Operations 18 min read

How to Securely Run Business Containers as Non‑Root: Practical Docker & Kubernetes Techniques

This article shares practical experience on converting business containers to run without root privileges, covering the importance of non‑root execution, essential security concepts, Dockerfile USER settings, entrypoint scripts, handling machine‑UUID access, and concrete examples for CoreDNS, Consul, MySQL, Redis, etc.

Open Source Linux

Dec 19, 2023

How to Securely Run Business Containers as Non‑Root: Practical Docker & Kubernetes Techniques

This article summarizes practical experience of converting business containers to non‑root startup, emphasizing its importance and basic knowledge.

Origin

Customer security requirements mandate that business containers run without root, many needing ipset or iptables operations, which cannot be solved by pure rootless Docker. The goal is to make all business container processes non‑root.

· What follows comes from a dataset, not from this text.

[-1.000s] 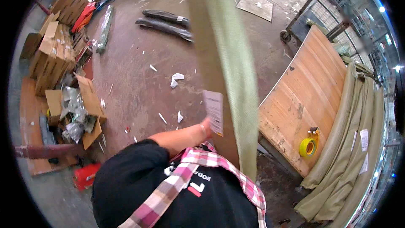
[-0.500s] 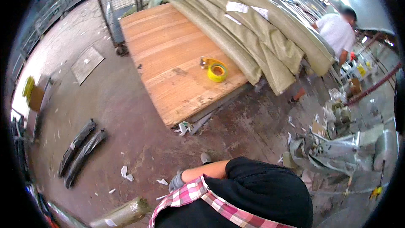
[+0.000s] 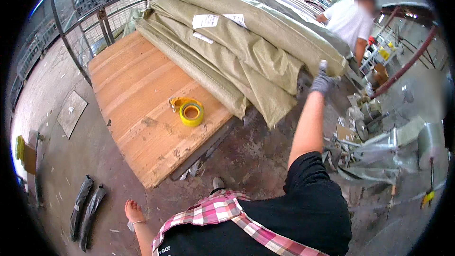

Previous article "Container is fast but not safe, Rootless is the answer" introduced the risks of running Docker as root.

Transformation

Prerequisite Knowledge

Basic concepts include why using root is unsafe and examples of root risks.

Examples of Root Insecurity

Although Linux provides user namespaces, Docker does not support per‑container UID mapping like Podman, and containers can still modify mounted files, e.g., accidental rm -rf * deletions.

docker run --rm -v /mnt/sda1:/mnt/sda1 -it alpine
cp /mnt/sda1/somefile.tar.gz .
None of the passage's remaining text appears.